Mamadi Doumbouya et son épouse arrivent dans un bureau de vote à Conakry, le 28 décembre 2025, lors de l’élection présidentielle guinéenne.

Beaucoup de Guinéens considéraient l’élection présidentielle du 28 décembre comme jouée d’avance. Elle a, sans surprise, été largement remportée par le général Mamadi Doumbouya. Selon les résultats provisoires publiés mardi 30 décembre au soir par la direction générale des élections, le chef de la junte, au pouvoir depuis son coup d’Etat, le 5 septembre 2021, a remporté le scrutin avec 86,72 % des voix. Cette victoire lui permet d’être officiellement élu président pour un septennat, au grand dam de ses opposants, qui l’accusent d’avoir fait tomber une chape de plomb sur la Guinée.

Face au général Doumbouya, les huit candidats autorisés à se présenter se partagent des miettes. Le second, Abdoulaye Yéro Baldé, ancien ministre de l’enseignement supérieur, récolte 6,59 % des voix.

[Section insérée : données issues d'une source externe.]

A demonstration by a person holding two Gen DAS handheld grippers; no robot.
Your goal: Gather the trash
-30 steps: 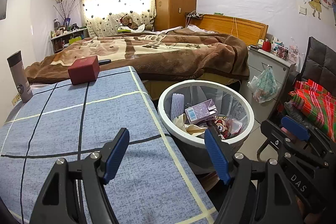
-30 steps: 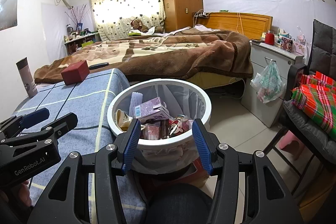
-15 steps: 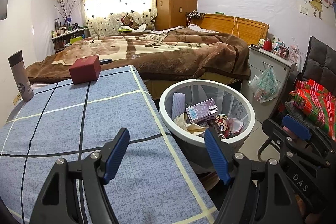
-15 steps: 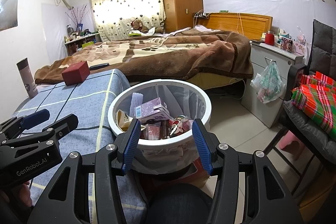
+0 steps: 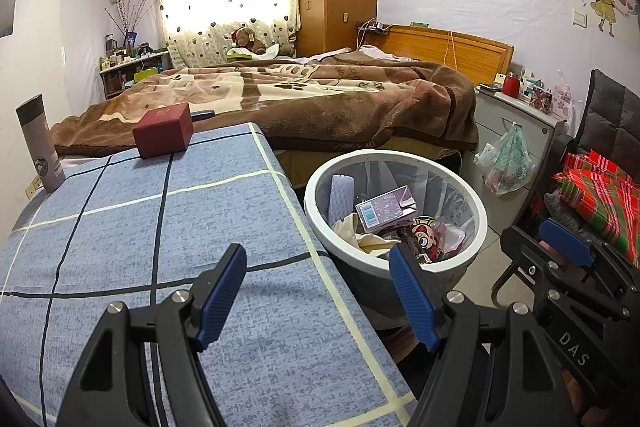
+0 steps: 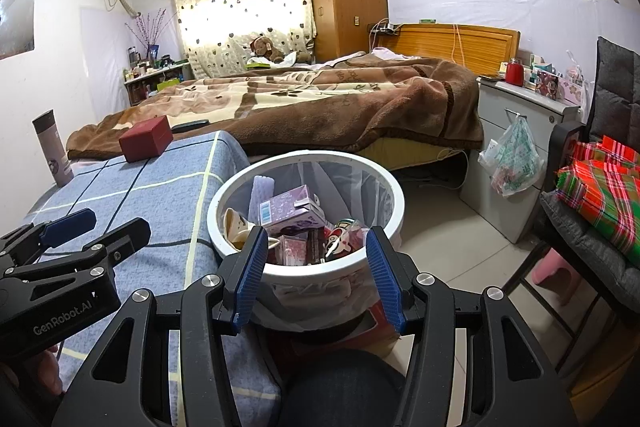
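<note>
Left gripper (image 6: 68, 231), lower left, reads "GenRobot.AI"; right gripper (image 5: 560, 247), lower right, reads "DAS". Both jaws wide, empty.

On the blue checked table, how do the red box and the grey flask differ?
The red box is squat, dark red and square-cornered; the grey flask is tall, slim, round, with a darker cap. The box sits near the table's far edge by the bed; the flask stands upright at the left edge by the wall. Both rest on the table, untouched by either gripper.
</note>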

Les deux principaux partis guinéens, l’Union des forces démocratiques de Guinée (UFDG), de l’ancien premier ministre Cellou Dalein Diallo, et le Rassemblement du peuple de Guinée (RPG), du président déchu Alpha Condé, opposés à la junte et officiellement « suspendus » depuis le mois d’août, avaient appelé à boycotter ce scrutin. Tout comme le Front national pour la défense de la Constitution (FNDC), un mouvement citoyen qui réclame le retour des civils au pouvoir.